---- Exercise material

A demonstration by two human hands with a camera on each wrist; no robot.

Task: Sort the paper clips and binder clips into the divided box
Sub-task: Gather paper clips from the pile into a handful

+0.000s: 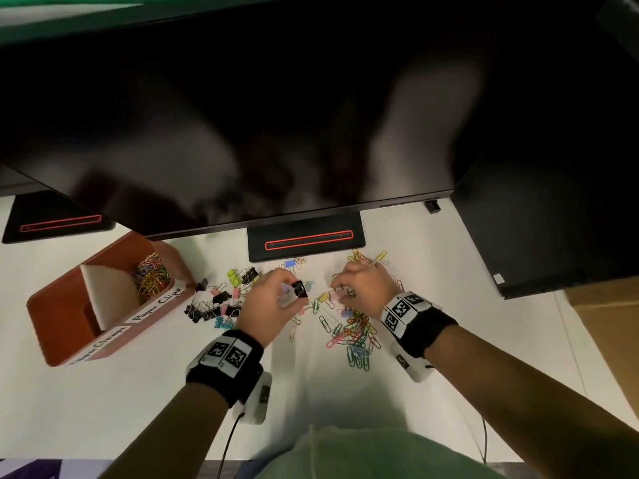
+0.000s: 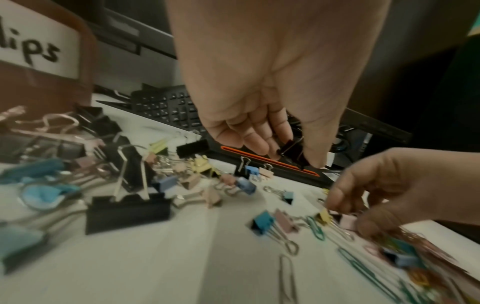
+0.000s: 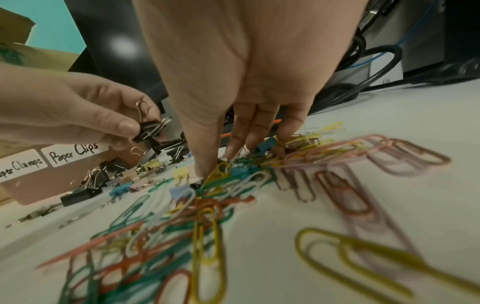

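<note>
My left hand (image 1: 292, 293) hovers above the white desk and pinches a black binder clip (image 1: 299, 288) (image 2: 293, 151) (image 3: 148, 128) between thumb and fingers. My right hand (image 1: 340, 292) reaches down at the near edge of the coloured paper clip pile (image 1: 356, 337) (image 3: 182, 222). Its fingertips (image 2: 335, 203) close on a pink binder clip (image 2: 348, 221) lying on the desk. More binder clips (image 1: 221, 302) (image 2: 127, 209) lie heaped to the left. The brown divided box (image 1: 55, 305) stands further left, with paper clips (image 1: 152, 276) in its far compartment.
A dark monitor overhangs the desk's back; its stand base (image 1: 306, 240) sits just behind the clips, and a second base (image 1: 58, 223) is at far left. A keyboard (image 2: 166, 107) lies under the monitor. Cables (image 3: 376, 67) run at the back right. A cardboard box (image 1: 605, 305) is on the right.
</note>
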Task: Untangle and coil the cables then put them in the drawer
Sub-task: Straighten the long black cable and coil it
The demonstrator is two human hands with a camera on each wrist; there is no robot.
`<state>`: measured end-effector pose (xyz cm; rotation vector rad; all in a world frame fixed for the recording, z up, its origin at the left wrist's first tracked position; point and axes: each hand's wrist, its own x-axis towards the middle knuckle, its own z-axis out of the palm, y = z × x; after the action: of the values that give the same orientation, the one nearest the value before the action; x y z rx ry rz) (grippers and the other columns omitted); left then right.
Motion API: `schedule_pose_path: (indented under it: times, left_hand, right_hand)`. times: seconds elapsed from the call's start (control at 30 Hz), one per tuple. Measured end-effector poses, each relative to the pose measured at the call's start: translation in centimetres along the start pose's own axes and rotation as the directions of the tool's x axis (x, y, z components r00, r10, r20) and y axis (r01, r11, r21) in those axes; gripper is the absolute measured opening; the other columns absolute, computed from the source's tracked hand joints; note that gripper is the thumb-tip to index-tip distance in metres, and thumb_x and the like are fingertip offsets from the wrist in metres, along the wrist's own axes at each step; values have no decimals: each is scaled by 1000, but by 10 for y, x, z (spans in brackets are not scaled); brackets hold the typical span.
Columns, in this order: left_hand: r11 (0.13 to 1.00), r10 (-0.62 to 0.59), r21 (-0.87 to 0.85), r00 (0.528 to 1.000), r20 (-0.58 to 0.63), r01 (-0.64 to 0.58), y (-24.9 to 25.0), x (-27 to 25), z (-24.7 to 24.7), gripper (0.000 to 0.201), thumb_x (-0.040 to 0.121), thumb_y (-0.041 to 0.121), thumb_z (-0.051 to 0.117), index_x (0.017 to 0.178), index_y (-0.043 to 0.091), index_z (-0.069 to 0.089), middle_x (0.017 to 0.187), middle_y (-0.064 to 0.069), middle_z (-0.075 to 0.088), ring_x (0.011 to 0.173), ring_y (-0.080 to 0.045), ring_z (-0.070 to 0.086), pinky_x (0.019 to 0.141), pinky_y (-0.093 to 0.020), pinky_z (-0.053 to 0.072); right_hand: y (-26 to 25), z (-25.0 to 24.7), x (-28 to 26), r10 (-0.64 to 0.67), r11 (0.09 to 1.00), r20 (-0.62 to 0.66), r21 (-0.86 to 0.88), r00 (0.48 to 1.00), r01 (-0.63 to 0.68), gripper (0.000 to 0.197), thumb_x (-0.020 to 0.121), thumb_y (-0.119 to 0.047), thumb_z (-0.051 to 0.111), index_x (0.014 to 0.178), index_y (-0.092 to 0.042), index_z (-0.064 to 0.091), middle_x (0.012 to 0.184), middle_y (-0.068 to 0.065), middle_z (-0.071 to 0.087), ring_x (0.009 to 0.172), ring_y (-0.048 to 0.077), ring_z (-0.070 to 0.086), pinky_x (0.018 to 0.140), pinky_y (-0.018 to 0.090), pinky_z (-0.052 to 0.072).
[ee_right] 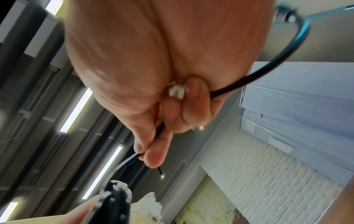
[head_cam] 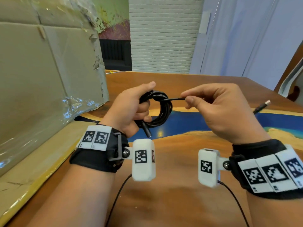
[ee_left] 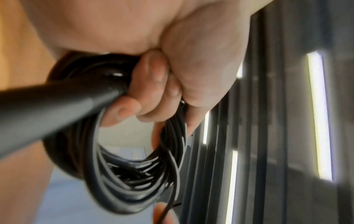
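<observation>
A black cable wound into a coil [head_cam: 161,110] hangs above the table, gripped by my left hand [head_cam: 132,110], whose fingers curl through the loops [ee_left: 134,166]. A black barrel plug [head_cam: 146,131] sticks out below that hand and fills the near left of the left wrist view [ee_left: 47,106]. My right hand [head_cam: 218,110] pinches the free strand [head_cam: 174,99] between thumb and forefinger, just right of the coil. The strand runs on through that hand [ee_right: 268,75], and its silver USB plug [head_cam: 262,106] pokes out to the right. No drawer is in view.
A wooden table [head_cam: 172,202] with a blue resin strip [head_cam: 188,123] lies under my hands. A large cardboard box [head_cam: 41,79] with torn tape stands close on the left. White camera units hang from both wrists, each trailing a thin black lead. A chair [head_cam: 291,82] stands at the far right.
</observation>
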<state>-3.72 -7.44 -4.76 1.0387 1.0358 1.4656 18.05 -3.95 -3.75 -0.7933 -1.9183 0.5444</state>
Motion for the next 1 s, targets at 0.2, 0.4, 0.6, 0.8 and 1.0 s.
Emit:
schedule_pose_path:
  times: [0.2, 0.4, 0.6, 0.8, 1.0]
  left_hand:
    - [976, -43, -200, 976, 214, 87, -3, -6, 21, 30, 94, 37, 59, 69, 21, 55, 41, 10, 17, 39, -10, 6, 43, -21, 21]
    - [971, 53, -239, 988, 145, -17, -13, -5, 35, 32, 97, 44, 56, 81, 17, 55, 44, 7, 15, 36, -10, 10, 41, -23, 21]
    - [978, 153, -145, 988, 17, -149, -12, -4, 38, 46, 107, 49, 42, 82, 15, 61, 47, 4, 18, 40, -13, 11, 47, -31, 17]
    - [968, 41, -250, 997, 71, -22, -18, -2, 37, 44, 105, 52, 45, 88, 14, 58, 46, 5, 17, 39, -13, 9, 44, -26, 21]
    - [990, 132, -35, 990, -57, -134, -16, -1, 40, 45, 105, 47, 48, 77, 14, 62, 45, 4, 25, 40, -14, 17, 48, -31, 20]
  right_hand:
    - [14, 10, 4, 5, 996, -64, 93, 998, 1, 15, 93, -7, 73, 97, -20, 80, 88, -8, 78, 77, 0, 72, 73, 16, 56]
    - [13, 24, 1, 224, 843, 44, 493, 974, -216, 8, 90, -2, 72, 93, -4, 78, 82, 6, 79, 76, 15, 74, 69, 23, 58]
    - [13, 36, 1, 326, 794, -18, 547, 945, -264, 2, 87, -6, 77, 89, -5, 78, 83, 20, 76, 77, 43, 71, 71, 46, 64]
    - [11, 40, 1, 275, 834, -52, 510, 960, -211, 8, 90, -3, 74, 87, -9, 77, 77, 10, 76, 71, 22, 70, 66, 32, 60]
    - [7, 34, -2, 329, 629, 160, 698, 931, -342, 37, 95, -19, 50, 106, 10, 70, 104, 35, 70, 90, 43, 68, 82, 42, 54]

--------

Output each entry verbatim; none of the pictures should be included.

A demonstration by two human hands with a camera on each wrist; no robot.

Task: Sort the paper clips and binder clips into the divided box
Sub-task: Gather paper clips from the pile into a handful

+0.000s: 
+0.000s: 
+0.000s: 

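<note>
My left hand (image 1: 292, 293) hovers above the white desk and pinches a black binder clip (image 1: 299, 288) (image 2: 293, 151) (image 3: 148, 128) between thumb and fingers. My right hand (image 1: 340, 292) reaches down at the near edge of the coloured paper clip pile (image 1: 356, 337) (image 3: 182, 222). Its fingertips (image 2: 335, 203) close on a pink binder clip (image 2: 348, 221) lying on the desk. More binder clips (image 1: 221, 302) (image 2: 127, 209) lie heaped to the left. The brown divided box (image 1: 55, 305) stands further left, with paper clips (image 1: 152, 276) in its far compartment.
A dark monitor overhangs the desk's back; its stand base (image 1: 306, 240) sits just behind the clips, and a second base (image 1: 58, 223) is at far left. A keyboard (image 2: 166, 107) lies under the monitor. Cables (image 3: 376, 67) run at the back right. A cardboard box (image 1: 605, 305) is on the right.
</note>
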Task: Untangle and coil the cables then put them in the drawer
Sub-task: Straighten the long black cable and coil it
The demonstrator is two human hands with a camera on each wrist; there is no robot.
`<state>`: measured end-effector pose (xyz cm; rotation vector rad; all in a world frame fixed for the recording, z up, its origin at the left wrist's first tracked position; point and axes: each hand's wrist, its own x-axis towards the middle knuckle, its own z-axis out of the palm, y = z × x; after the action: of the values that give the same orientation, the one nearest the value before the action; x y z rx ry rz) (grippers and the other columns omitted); left then right.
Motion API: `schedule_pose_path: (indented under it: times, left_hand, right_hand)`. times: seconds elapsed from the call's start (control at 30 Hz), one per tuple. Measured end-effector poses, each relative to the pose measured at the call's start: translation in centimetres along the start pose's own axes and rotation as the directions of the tool's x axis (x, y, z components r00, r10, r20) and y axis (r01, r11, r21) in those axes; gripper is the absolute measured opening; the other columns absolute, computed from the source's tracked hand joints; note that gripper is the thumb-tip to index-tip distance in metres, and thumb_x and the like are fingertip offsets from the wrist in metres, along the wrist's own axes at each step; values have no decimals: each is scaled by 1000, but by 10 for y, x, z (spans in brackets are not scaled); brackets hold the typical span.
Columns, in this order: left_hand: r11 (0.13 to 1.00), r10 (-0.62 to 0.59), r21 (-0.87 to 0.85), r00 (0.528 to 1.000), r20 (-0.58 to 0.63), r01 (-0.64 to 0.58), y (-24.9 to 25.0), x (-27 to 25), z (-24.7 to 24.7), gripper (0.000 to 0.201), thumb_x (-0.040 to 0.121), thumb_y (-0.041 to 0.121), thumb_z (-0.051 to 0.117), index_x (0.017 to 0.178), index_y (-0.043 to 0.091), index_z (-0.069 to 0.089), middle_x (0.017 to 0.187), middle_y (-0.064 to 0.069), middle_z (-0.075 to 0.088), ring_x (0.011 to 0.173), ring_y (-0.080 to 0.045), ring_z (-0.070 to 0.086), pinky_x (0.019 to 0.141), pinky_y (-0.093 to 0.020), pinky_z (-0.053 to 0.072); right_hand: y (-26 to 25), z (-25.0 to 24.7), x (-28 to 26), r10 (-0.64 to 0.67), r11 (0.09 to 1.00), r20 (-0.62 to 0.66), r21 (-0.86 to 0.88), r00 (0.48 to 1.00), r01 (-0.63 to 0.68), gripper (0.000 to 0.197), thumb_x (-0.020 to 0.121), thumb_y (-0.119 to 0.047), thumb_z (-0.051 to 0.111), index_x (0.014 to 0.178), index_y (-0.092 to 0.042), index_z (-0.064 to 0.091), middle_x (0.012 to 0.184), middle_y (-0.068 to 0.065), middle_z (-0.071 to 0.087), ring_x (0.009 to 0.172), ring_y (-0.048 to 0.077), ring_z (-0.070 to 0.086), pinky_x (0.018 to 0.140), pinky_y (-0.018 to 0.090), pinky_z (-0.052 to 0.072).
[ee_right] 
[head_cam] 
[ee_left] 
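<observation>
A black cable wound into a coil [head_cam: 161,110] hangs above the table, gripped by my left hand [head_cam: 132,110], whose fingers curl through the loops [ee_left: 134,166]. A black barrel plug [head_cam: 146,131] sticks out below that hand and fills the near left of the left wrist view [ee_left: 47,106]. My right hand [head_cam: 218,110] pinches the free strand [head_cam: 174,99] between thumb and forefinger, just right of the coil. The strand runs on through that hand [ee_right: 268,75], and its silver USB plug [head_cam: 262,106] pokes out to the right. No drawer is in view.
A wooden table [head_cam: 172,202] with a blue resin strip [head_cam: 188,123] lies under my hands. A large cardboard box [head_cam: 41,79] with torn tape stands close on the left. White camera units hang from both wrists, each trailing a thin black lead. A chair [head_cam: 291,82] stands at the far right.
</observation>
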<state>-3.72 -7.44 -4.76 1.0387 1.0358 1.4656 18.05 -3.95 -3.75 -0.7933 -1.9183 0.5444</state>
Motion for the next 1 s, targets at 0.2, 0.4, 0.6, 0.8 and 1.0 s.
Emit:
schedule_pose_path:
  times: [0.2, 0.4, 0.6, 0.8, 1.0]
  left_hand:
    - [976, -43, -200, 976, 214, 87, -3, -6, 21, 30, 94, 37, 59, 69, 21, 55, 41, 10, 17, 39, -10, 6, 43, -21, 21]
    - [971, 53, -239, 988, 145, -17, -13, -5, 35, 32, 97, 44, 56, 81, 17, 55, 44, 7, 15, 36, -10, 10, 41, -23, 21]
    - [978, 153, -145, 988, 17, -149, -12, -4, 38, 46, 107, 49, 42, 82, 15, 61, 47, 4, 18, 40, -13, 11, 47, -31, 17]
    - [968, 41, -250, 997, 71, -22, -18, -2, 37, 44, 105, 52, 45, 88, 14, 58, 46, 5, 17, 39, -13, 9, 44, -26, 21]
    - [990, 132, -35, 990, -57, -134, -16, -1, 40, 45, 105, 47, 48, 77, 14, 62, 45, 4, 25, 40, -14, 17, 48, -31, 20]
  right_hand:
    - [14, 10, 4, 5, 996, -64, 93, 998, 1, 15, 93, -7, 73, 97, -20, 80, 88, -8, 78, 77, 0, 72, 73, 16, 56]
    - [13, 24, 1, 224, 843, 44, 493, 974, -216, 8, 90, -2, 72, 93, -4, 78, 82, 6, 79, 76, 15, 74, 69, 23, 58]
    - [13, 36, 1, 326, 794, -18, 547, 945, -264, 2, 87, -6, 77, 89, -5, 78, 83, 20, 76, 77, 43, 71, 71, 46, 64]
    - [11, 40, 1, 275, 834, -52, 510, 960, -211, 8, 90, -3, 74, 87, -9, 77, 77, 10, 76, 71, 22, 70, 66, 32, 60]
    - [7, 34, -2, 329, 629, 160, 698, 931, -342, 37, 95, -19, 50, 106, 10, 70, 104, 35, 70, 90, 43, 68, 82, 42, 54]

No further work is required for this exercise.